30 marzo 2020 – L’epidemia Covid-19, che in questi mesi ha rapidamente assunto dimensioni mondiali e della quale è ancora impossibile prevedere sviluppi ed effetti, è intervenuta in un momento in cui in Italia la fase di ripresa ciclica perdeva vigore, anche a causa del susseguirsi di una serie di eventi geopolitici (Brexit, dazi statunitensi) e congiunturali (rallentamento della domanda tedesca) che, a partire dalla seconda metà del 2018, hanno generato crescente incertezza nello scenario internazionale.
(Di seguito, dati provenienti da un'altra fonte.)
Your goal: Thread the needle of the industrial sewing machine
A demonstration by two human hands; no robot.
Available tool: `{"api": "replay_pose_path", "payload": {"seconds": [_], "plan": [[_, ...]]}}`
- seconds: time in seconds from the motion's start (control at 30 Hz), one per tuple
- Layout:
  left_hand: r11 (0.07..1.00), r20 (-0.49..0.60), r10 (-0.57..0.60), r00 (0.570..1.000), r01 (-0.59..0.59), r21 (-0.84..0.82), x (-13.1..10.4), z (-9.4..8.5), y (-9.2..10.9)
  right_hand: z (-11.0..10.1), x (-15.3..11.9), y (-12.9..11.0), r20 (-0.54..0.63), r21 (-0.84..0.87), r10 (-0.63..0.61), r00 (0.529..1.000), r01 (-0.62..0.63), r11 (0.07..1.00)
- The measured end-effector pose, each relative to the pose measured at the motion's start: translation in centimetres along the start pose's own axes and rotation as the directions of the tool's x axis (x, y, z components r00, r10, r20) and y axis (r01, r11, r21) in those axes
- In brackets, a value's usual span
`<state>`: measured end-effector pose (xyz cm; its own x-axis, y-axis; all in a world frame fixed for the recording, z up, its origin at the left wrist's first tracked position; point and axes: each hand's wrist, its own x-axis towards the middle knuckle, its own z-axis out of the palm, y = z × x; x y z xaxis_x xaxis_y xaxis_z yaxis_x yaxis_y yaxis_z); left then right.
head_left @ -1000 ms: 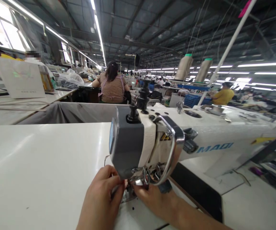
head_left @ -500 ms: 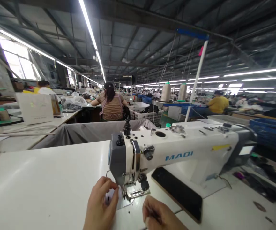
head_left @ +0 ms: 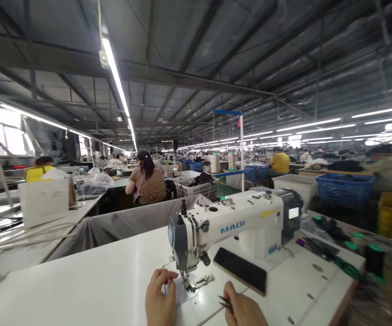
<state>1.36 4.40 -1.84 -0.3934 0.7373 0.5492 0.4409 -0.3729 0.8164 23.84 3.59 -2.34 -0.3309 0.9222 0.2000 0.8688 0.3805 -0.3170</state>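
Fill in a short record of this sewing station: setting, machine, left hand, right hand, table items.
Setting: factory hall with rows of workers
Machine: white sewing machine on a white table
Left hand: fingers pinched beside the presser foot
Right hand: holds a small dark tool, type unclear
Table items: dark phone beside the machine base

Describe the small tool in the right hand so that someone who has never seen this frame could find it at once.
Start at the white sewing machine on the white table. Below its needle end, at the bottom edge, are two hands; the right hand lies right of the presser foot. From its fingers juts a thin dark pointed tool, seemingly tweezers or snips, the only such thing here; the left hand shows none.
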Motion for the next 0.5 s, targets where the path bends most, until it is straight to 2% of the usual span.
{"api": "replay_pose_path", "payload": {"seconds": [0.13,0.3,0.5], "plan": [[0.992,0.020,-0.075,0.997,0.077,-0.099,-0.5,1.2,0.0,-0.2,0.1,0.0,-0.041,-0.011,0.002,0.999,-0.002,1.000],[0.973,0.073,-0.173,0.982,0.182,-0.143,-0.3,2.0,-0.7,-0.3,-0.1,-0.6,-0.139,0.011,-0.001,0.990,0.003,1.000],[0.960,0.184,-0.188,0.965,0.220,-0.175,0.1,1.9,-1.0,0.0,0.7,0.2,-0.063,0.048,-0.043,0.997,0.046,0.998]]}}
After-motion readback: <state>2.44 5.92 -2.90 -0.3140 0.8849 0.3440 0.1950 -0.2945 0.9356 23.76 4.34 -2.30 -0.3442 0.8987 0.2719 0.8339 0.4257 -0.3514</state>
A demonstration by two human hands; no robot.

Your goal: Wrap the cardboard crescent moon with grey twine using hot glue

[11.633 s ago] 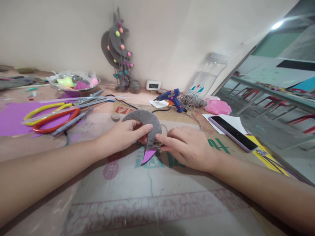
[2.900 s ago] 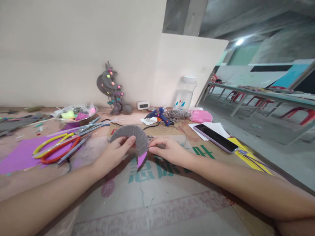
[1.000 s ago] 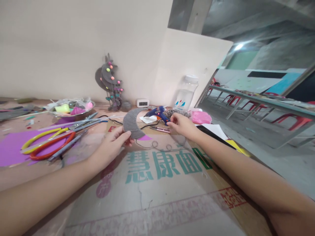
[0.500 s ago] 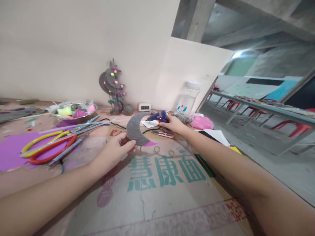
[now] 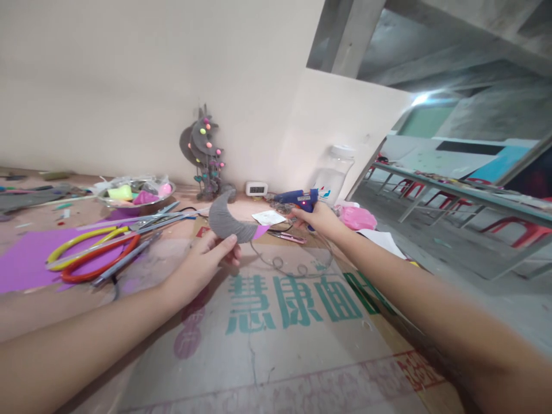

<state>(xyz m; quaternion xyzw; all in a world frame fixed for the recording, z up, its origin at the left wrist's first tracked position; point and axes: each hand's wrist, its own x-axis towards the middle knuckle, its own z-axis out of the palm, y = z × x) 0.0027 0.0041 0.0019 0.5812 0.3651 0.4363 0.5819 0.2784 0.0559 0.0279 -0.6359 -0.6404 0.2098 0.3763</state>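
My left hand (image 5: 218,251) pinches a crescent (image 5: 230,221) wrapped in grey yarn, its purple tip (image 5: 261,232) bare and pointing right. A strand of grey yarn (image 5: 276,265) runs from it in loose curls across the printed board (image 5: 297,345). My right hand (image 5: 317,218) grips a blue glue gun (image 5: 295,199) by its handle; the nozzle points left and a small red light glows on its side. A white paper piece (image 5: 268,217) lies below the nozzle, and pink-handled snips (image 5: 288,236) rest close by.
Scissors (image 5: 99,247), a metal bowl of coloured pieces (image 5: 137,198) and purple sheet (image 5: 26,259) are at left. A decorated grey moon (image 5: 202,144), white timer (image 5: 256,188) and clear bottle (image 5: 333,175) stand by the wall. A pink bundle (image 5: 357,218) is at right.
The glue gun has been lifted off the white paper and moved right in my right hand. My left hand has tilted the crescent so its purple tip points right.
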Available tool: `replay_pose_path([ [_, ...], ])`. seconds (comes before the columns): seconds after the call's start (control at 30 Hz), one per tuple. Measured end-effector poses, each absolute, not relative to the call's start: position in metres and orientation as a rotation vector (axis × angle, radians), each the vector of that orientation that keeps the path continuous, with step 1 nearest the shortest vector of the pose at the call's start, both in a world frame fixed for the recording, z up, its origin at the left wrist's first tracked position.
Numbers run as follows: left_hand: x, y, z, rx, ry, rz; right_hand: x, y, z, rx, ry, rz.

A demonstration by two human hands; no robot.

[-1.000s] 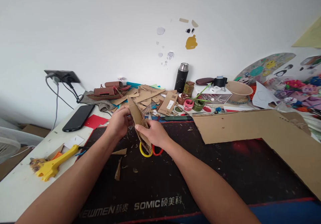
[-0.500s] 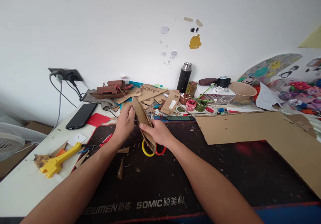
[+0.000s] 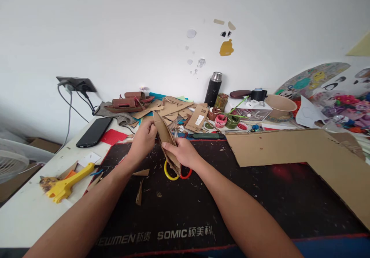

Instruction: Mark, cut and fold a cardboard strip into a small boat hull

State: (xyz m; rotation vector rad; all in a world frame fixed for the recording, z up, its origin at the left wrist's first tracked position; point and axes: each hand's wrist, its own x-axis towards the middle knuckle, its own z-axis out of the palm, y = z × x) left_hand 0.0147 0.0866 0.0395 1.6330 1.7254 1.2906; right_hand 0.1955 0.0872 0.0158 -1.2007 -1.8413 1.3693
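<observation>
A folded piece of cardboard stands tilted between my hands above the dark mat. My right hand grips its lower right side, thumb across the inner face and fingers behind. At its upper left edge, my left hand is closed in a fist-like pinch; the fingertips are partly hidden, and it appears to hold that edge. Behind and below the cardboard lie scissors, with a yellow handle loop and a red loop showing; the blades are hidden. Small cardboard scraps lie on the mat near my left forearm.
A large L-shaped cardboard sheet covers the mat's right side. At left are a yellow glue gun and a black phone. Along the wall stand a brown model boat, a cardboard scrap pile, paint pots and a thermos.
My left wrist and forearm have shifted slightly, now covering more of the red striped item beside them. The cardboard and my right hand stay nearly in place; the view has shifted a little.
</observation>
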Motion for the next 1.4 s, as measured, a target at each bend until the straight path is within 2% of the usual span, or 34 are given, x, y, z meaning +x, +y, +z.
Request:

L’area dell’euro ha risentito del rallentamento del ciclo statunitense e cinese, accentuato anche dalla guerra tariffaria tra i due paesi. All’interno dell’area della moneta comune, le dinamiche eterogenee dell’attività nelle principali economie hanno determinato movimenti opposti nei differenziali di crescita dell’Italia: una riduzione nei confronti della Germania (a causa soprattutto della brusca frenata dell’economia tedesca) e un ampliamento nei confronti di Francia e Spagna.
Sulla posizione competitiva del nostro Paese ha influito, nella prima parte del 2019, un andamento del costo del lavoro più vivace rispetto ai tre partner europei (in particolare per la componente degli oneri sociali).